- _WHAT YOU NEED TO DO_:
Look for the word "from". Copy every line of the listing where it occurs.

- _AVAILABLE DATA_:

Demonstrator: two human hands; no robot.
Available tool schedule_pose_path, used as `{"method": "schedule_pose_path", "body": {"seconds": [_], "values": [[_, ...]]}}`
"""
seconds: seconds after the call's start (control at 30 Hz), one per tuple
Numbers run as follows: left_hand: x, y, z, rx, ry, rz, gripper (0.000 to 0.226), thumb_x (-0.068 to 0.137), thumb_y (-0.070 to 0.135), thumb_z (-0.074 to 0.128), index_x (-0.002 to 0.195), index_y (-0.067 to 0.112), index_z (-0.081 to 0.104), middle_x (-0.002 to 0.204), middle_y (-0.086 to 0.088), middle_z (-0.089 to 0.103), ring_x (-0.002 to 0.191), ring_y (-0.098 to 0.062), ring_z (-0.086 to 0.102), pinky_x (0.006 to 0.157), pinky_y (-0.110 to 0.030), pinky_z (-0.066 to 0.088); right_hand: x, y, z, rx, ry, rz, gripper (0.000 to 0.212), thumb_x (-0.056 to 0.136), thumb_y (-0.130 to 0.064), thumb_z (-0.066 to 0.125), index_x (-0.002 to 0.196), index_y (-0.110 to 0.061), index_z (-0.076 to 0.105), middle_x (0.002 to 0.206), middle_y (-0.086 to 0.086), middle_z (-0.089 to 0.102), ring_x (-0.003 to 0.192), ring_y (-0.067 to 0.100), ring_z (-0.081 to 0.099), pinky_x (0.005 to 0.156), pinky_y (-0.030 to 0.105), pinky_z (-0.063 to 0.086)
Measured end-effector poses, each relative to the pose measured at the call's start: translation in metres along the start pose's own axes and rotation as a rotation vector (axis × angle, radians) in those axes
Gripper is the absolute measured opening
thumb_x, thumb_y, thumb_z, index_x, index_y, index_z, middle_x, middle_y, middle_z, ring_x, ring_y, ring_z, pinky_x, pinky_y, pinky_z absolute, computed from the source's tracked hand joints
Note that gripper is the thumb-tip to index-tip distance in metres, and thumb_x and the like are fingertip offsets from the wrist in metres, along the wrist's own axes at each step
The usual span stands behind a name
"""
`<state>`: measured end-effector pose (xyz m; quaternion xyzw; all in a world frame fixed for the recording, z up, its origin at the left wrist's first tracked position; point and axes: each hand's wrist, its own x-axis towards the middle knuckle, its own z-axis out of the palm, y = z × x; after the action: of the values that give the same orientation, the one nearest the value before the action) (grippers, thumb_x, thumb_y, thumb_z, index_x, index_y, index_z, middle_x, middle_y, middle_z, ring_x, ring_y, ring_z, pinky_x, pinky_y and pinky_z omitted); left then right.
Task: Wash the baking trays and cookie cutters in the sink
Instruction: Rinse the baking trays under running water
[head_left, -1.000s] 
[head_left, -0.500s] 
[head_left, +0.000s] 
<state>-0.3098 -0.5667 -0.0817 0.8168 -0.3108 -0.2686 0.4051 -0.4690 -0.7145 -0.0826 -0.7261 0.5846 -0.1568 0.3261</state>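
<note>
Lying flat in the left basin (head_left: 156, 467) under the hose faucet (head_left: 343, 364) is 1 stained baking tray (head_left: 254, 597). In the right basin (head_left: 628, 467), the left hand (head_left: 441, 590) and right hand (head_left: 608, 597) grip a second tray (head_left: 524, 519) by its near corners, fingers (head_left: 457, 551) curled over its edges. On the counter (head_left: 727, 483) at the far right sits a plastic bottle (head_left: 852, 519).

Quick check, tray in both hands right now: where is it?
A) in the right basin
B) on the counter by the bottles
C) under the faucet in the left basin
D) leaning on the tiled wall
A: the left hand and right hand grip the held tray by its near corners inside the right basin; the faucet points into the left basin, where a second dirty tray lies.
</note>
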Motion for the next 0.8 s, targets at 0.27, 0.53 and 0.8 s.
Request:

- _TASK RESULT_:
thumb_x, thumb_y, thumb_z, index_x, index_y, index_z, middle_x, middle_y, middle_z, ring_x, ring_y, ring_z, pinky_x, pinky_y, pinky_z absolute, computed from the source's tracked hand joints
Note that gripper is the thumb-tip to index-tip distance in metres, and thumb_x and the like are fingertip offsets from the wrist in metres, along the wrist's own axes at each step

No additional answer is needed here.